→ Work to be completed:
The full listing should be reproduced exactly as it appears.
══════════
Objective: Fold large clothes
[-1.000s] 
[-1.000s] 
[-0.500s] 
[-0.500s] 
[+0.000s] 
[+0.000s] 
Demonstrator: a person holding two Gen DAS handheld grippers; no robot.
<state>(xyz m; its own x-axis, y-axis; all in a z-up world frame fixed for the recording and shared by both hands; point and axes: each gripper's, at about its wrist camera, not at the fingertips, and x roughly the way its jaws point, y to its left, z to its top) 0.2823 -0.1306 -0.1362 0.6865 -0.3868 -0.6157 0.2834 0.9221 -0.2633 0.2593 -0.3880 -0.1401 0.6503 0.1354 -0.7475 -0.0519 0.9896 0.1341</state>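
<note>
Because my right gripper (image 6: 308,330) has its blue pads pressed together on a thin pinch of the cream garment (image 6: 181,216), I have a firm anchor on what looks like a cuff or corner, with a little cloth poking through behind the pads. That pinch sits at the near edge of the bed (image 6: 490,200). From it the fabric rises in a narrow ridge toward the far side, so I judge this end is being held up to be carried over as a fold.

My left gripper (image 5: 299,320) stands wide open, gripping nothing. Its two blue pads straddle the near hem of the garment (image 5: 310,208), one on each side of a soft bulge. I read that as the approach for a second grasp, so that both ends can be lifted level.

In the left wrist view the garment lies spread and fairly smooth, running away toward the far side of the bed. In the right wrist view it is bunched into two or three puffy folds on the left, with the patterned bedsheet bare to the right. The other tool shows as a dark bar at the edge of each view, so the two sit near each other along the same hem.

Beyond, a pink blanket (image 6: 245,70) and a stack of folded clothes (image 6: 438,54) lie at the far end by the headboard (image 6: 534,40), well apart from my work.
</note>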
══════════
→ Your response:
Objective: Fold large clothes
[-1.000s] 
[-1.000s] 
[-0.500s] 
[-0.500s] 
[+0.000s] 
[+0.000s] 
Demonstrator: a person holding two Gen DAS handheld grippers; no robot.
<state>(xyz m; its own x-axis, y-axis; all in a z-up world frame fixed for the recording and shared by both hands; point and axes: each gripper's, at about its wrist camera, not at the fingertips, and x roughly the way its jaws point, y to its left, z to its top) 0.2823 -0.1306 -0.1362 0.6865 -0.3868 -0.6157 0.2834 0.9221 -0.2633 0.2593 -0.3880 -0.1401 0.6503 0.1354 -0.7475 -0.0519 0.9896 0.1341</state>
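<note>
Because my right gripper (image 6: 308,330) has its blue pads pressed together on a thin pinch of the cream garment (image 6: 181,216), I have a firm anchor on what looks like a cuff or corner, with a little cloth poking through behind the pads. That pinch sits at the near edge of the bed (image 6: 490,200). From it the fabric rises in a narrow ridge toward the far side, so I judge this end is being held up to be carried over as a fold.

My left gripper (image 5: 299,320) stands wide open, gripping nothing. Its two blue pads straddle the near hem of the garment (image 5: 310,208), one on each side of a soft bulge. I read that as the approach for a second grasp, so that both ends can be lifted level.

In the left wrist view the garment lies spread and fairly smooth, running away toward the far side of the bed. In the right wrist view it is bunched into two or three puffy folds on the left, with the patterned bedsheet bare to the right. The other tool shows as a dark bar at the edge of each view, so the two sit near each other along the same hem.

Beyond, a pink blanket (image 6: 245,70) and a stack of folded clothes (image 6: 438,54) lie at the far end by the headboard (image 6: 534,40), well apart from my work.
</note>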

Nothing more remains to be added to the answer.